▶ Task description
Give the entries again exactly as they appear, but without the images.

[Provided data Boundary: Start]

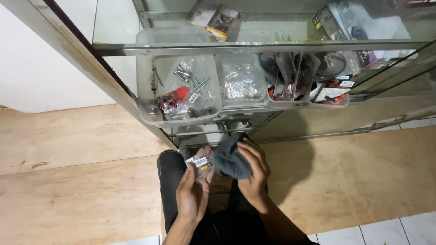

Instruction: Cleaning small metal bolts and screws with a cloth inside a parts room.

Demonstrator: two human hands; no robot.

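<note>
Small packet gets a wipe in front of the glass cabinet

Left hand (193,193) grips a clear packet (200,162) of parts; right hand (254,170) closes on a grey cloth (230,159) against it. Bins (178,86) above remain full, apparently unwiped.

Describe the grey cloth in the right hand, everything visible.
The cloth is dark grey, soft-looking fabric, bunched into a rounded wad with folds. The right hand grips it from the right, fingers curled over its edge. Its left side meets the small clear packet held by the left hand. It sits above the person's dark-trousered knees, before the glass cabinet.
</note>
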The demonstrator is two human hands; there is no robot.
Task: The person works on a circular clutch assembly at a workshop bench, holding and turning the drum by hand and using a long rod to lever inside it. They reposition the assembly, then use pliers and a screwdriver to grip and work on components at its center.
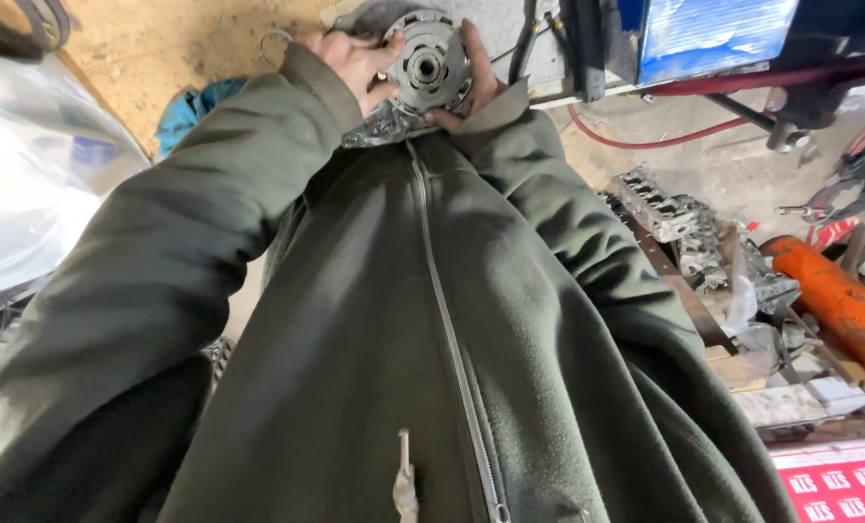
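Head view, read left to right. A clear plastic sheet (26,165) lies at the left edge, beside a teal cloth (195,107) on the tan floor (161,39). The person's green fleece jacket (403,339) fills the centre, both sleeves rising to the top of the picture. There the left hand (350,63) closes its fingers over the left rim of a round, toothed metal hub (429,63), and the right hand (476,82) grips the opposite rim from the right and below, so the part is held off the floor between both hands, its splined centre bore facing the camera. The hub appears whole and unopened; as a judgement, the work is at the holding or inspecting stage, with no tool applied. Farther right lie grey cast metal parts (684,228), a red hose (645,143) and an orange cylinder (834,295).
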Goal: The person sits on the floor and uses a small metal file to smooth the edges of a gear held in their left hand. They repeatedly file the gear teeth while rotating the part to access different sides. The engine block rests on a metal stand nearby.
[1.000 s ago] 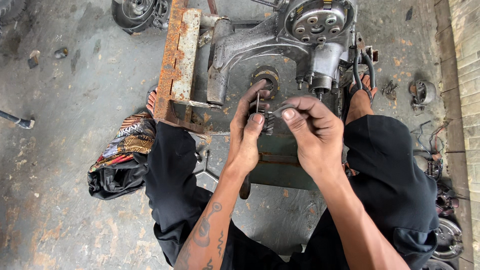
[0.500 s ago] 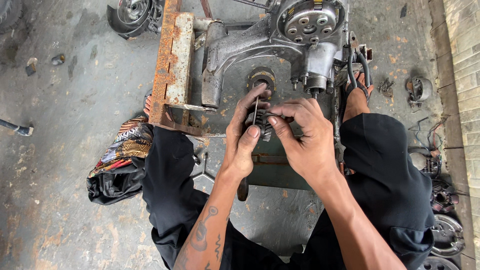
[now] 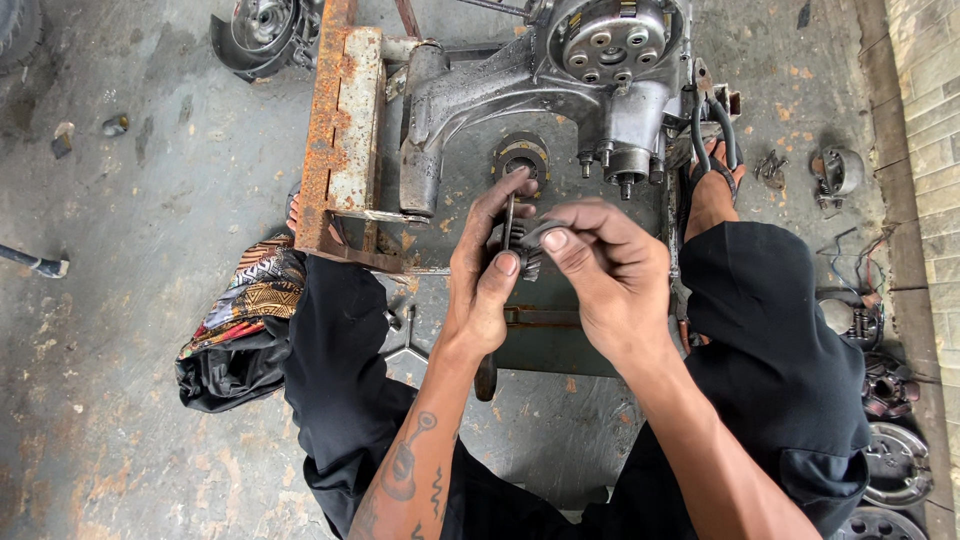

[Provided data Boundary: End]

▶ Task result
Instruction: Cleaning small metal bolts and screws with a cloth inside a parts room.

Demonstrator: two human hands; no robot.

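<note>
Small packet gets a wipe in front of the glass cabinet

Left hand (193,193) grips a clear packet (200,162) of parts; right hand (254,170) closes on a grey cloth (230,159) against it. Bins (178,86) above remain full, apparently unwiped.

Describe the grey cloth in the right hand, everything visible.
The cloth is dark grey, soft-looking fabric, bunched into a rounded wad with folds. The right hand grips it from the right, fingers curled over its edge. Its left side meets the small clear packet held by the left hand. It sits above the person's dark-trousered knees, before the glass cabinet.
</note>
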The demonstrator is two human hands; there is no robot.
Task: The person works on a circular clutch assembly at a workshop bench, holding and turning the drum by hand and using a long rod to lever inside it. They reposition the assembly, then use pliers and a screwdriver to grip and work on components at its center.
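Head view, read left to right. A clear plastic sheet (26,165) lies at the left edge, beside a teal cloth (195,107) on the tan floor (161,39). The person's green fleece jacket (403,339) fills the centre, both sleeves rising to the top of the picture. There the left hand (350,63) closes its fingers over the left rim of a round, toothed metal hub (429,63), and the right hand (476,82) grips the opposite rim from the right and below, so the part is held off the floor between both hands, its splined centre bore facing the camera. The hub appears whole and unopened; as a judgement, the work is at the holding or inspecting stage, with no tool applied. Farther right lie grey cast metal parts (684,228), a red hose (645,143) and an orange cylinder (834,295).
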Goal: The person sits on the floor and uses a small metal file to smooth the edges of a gear held in their left hand. They repeatedly file the gear teeth while rotating the part to access different sides. The engine block rests on a metal stand nearby.
[1.000 s ago] 
[0.500 s ago] 
[now] 

What the exercise required has been answered in full.